上京し、芸能界デビュー、
商品「風吹ジュン」を生きながら
私は中学を卒業してから、18歳で上京し、20歳のときに芸能活動を始めました。
たとえ無一文になっても自分を守るべきときがある。
自分を大切にすることは闘いです。
中学生で自立、自炊も身に付き始めた数年後、風吹さんは上京し芸能界デビュー。自分だけではままならない大人の世界に巻き込まれていきます。必死にもがき続ける中、助けてくれたのは……。今だから語れる、風吹ジュン特別インタビュー第2回。

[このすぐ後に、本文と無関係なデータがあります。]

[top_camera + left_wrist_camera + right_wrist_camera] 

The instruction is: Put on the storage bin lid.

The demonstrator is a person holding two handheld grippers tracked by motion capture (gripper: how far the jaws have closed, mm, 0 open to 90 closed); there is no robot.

私は中学を卒業してから、18歳で上京し、20歳のときに芸能活動を始めました。
歌手としてデビューしてからは、たくさんの大人にまわりを取り囲まれ、移動するにも食事をするにも必ず誰かがついている状態。大きな波に飲み込まれるように、自分で考えることも休むこともできないまま、風吹ジュンという商品が出来上がっていきました。
無理をして歌を歌い、着たくないものを着せられて、作られた自分を演じ続けることに耐えられなくなった私は、あるとき「辞めます」と宣言したんです。当時23歳。全部を失ってもいいという覚悟でした。
作られた自分から脱却することと引き換えに、私は身に覚えのない契約も含めて、すべての責任をとるために、無一文どころか借金を背負うことになりました。そんなときに、いろいろと言葉をかけてくださったのが樹木希林さんでした。